Il ricorrente, invero, non aveva nella specie impugnato, deducendo autonome
censure, il Piano de quo, ma si era limitato a sostenere una sua particolare
interpretazione, tesa a confinare gli effetti dell’illustrato divieto
alle sole concessioni di suolo pubblico e ad escludere – correlativamente
– ogni possibile incisione sui procedimenti funzionali al rilascio delle
autorizzazioni commerciali.
Il Collegio non si preoccupa di disattendere tale esegesi; esso, piuttosto,
si cura di porre in luce lo “stretto collegamento tra i due provvedimenti,
esistente nella fattispecie: la possibilità di concedere l’area
pubblica è presupposto indispensabile per il rilascio dell’autorizzazione
commerciale in questione (sentenza n 6763/01)”.

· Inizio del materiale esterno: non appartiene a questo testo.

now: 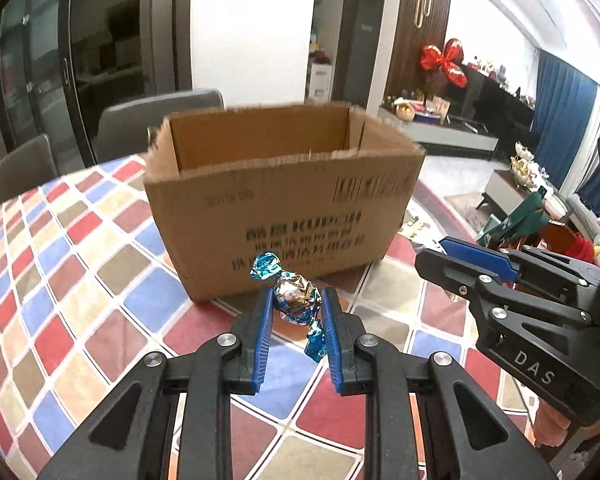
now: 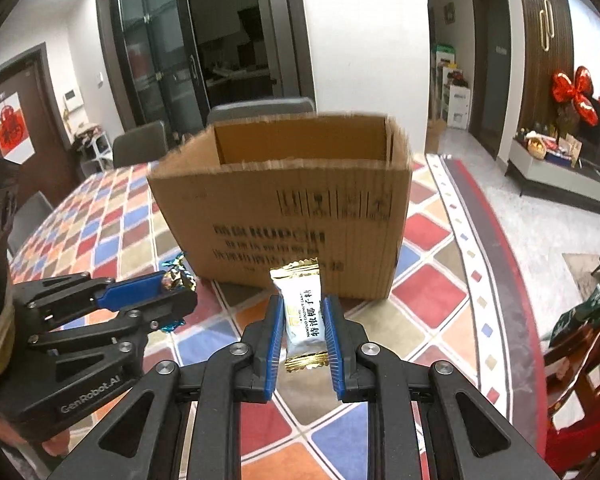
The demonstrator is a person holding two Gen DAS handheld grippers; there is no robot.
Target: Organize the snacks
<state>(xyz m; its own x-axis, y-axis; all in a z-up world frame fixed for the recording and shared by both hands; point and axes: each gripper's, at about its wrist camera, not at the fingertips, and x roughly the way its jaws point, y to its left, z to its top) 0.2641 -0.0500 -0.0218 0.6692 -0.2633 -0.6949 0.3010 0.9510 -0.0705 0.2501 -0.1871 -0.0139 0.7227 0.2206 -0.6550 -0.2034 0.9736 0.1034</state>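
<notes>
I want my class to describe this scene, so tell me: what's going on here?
A person is sorting snacks with handheld tongs. The left tongs are shut on a blue foil-wrapped candy, and the right tongs are shut on a white coconut candy packet. Both are held above the checkered tablecloth, just in front of an open cardboard box. Neither candy is in the box yet.

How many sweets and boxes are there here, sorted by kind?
Blue foil twist-wrapped candy, held in the left tool: 1
White coconut candy packet, held in the right tool: 1
Open cardboard box: 1
Total: 3
</notes>
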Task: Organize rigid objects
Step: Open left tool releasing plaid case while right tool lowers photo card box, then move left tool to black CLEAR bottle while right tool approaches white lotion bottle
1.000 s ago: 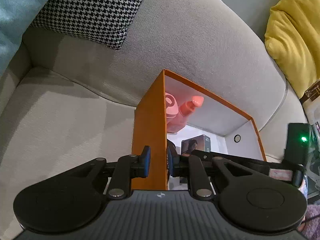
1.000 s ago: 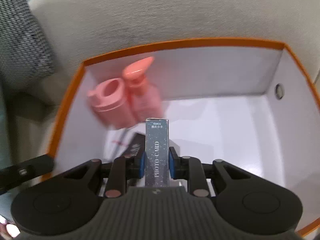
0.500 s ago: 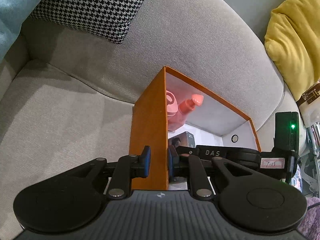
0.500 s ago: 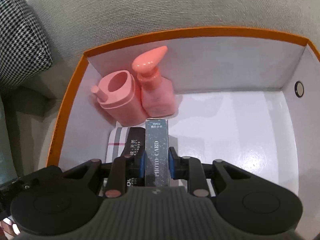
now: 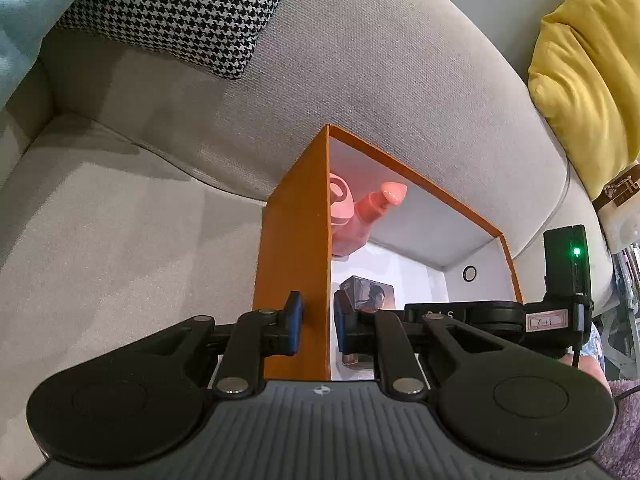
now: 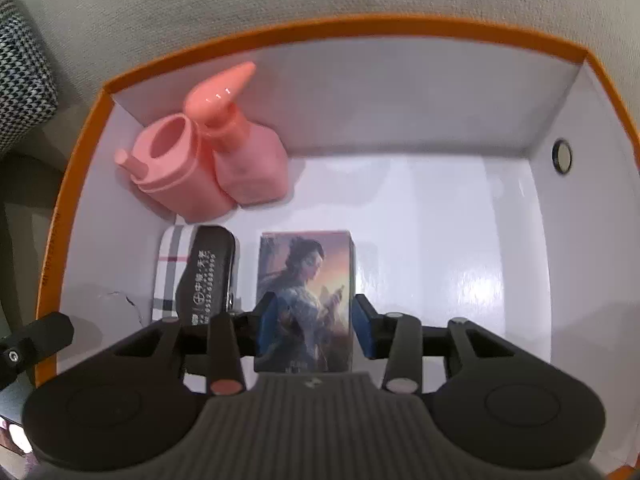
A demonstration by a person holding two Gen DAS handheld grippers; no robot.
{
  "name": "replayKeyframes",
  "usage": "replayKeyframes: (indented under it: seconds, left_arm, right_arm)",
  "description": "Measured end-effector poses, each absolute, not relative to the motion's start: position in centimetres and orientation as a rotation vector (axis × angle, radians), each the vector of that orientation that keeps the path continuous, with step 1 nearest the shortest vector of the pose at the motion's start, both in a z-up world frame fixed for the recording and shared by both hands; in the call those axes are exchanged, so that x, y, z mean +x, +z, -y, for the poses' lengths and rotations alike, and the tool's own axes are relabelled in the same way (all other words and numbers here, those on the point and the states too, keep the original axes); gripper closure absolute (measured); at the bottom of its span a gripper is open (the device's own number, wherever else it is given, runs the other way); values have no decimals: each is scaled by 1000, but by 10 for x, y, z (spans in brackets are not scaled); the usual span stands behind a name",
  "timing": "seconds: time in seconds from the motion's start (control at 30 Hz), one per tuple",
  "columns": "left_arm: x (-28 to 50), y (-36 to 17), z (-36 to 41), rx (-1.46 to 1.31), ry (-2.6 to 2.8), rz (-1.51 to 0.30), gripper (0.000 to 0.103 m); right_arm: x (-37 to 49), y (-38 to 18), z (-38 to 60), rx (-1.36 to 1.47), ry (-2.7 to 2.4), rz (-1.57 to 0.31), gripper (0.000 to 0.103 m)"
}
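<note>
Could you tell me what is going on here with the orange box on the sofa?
A person is packing small items into the orange box. The left gripper straddles the box's side wall, steadying it. The right gripper is open around a photo-card box lying flat on the box floor. Beside it lie a black case on a plaid item, with a pink pump bottle and pink cup in the corner.

You see the box (image 6: 60, 216) orange on rim and outer wall, white inside. Two containers in its far left corner are salmon pink: the cup (image 6: 176, 168) and the pump bottle (image 6: 248, 160). The card pack (image 6: 306, 276) carries a painted figure in grey-blue against an orange-gold sky. Beside it, a black case (image 6: 208, 268) with white print lies on a white, grey and red plaid item (image 6: 170, 268). The sofa (image 5: 120, 240) is beige; its cushions are black-and-white houndstooth (image 5: 180, 8) and mustard yellow (image 5: 588, 80). Your claw pads (image 6: 366, 330) are blue.
</note>
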State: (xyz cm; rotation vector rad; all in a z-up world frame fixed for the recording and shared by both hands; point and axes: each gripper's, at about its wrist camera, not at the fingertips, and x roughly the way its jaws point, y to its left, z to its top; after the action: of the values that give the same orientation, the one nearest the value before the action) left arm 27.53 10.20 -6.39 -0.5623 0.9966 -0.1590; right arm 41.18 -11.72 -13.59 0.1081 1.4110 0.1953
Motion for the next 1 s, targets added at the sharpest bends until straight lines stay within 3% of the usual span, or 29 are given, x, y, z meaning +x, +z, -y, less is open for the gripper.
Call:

Anche questo ulteriore passaggio motivazionale merita di essere sottolineato,
poiché sembra presentare un tratto di marcata originalità: il
TAR finisce in sostanza per escludere la vigenza del regime del silenzio-assenso
non solamente quanto il rilascio del titolo autorizzatorio trovi un immediato
ed inequivoco ostacolo nel dato testuale offerto dall’atto programmatorio,
ma anche quando il divieto prefissato (in via generale) dalla stessa Amministrazione
si appunti su di un diverso atto che rispetto a tale titolo si ponga in un rapporto
di logica e cronologica presupposizione (e tale sembra essere, per l’appunto,
il rapporto tra la concessione di suolo pubblico e l’autorizzazione di
commercio).
In ultima analisi, per vincere la previsione di piano (art. 3) il ricorrente
avrebbe dovuto indirizzare verso di essa autonome doglianze di legittimità
(ad esempio invocando la violazione di superiori norme di legge, il difetto
di istruttoria o l’irragionevolezza di una prescrizione così penalizzante
nel contesto di un atto programmatorio impeditivo pro futuro di una valutazione
caso per caso; o al limite adducendo l’ingiustificata compressione, per
l’intero arco del quadriennio considerato, della libertà di iniziativa
economica privata e/o la frustrazione degli affidamenti maturati, se esistenti).
Al contrario, come, come incidentalmente ma significativamente rileva il Giudicante,
la previsione stessa non era stata “contestata nel merito dal ricorrente”.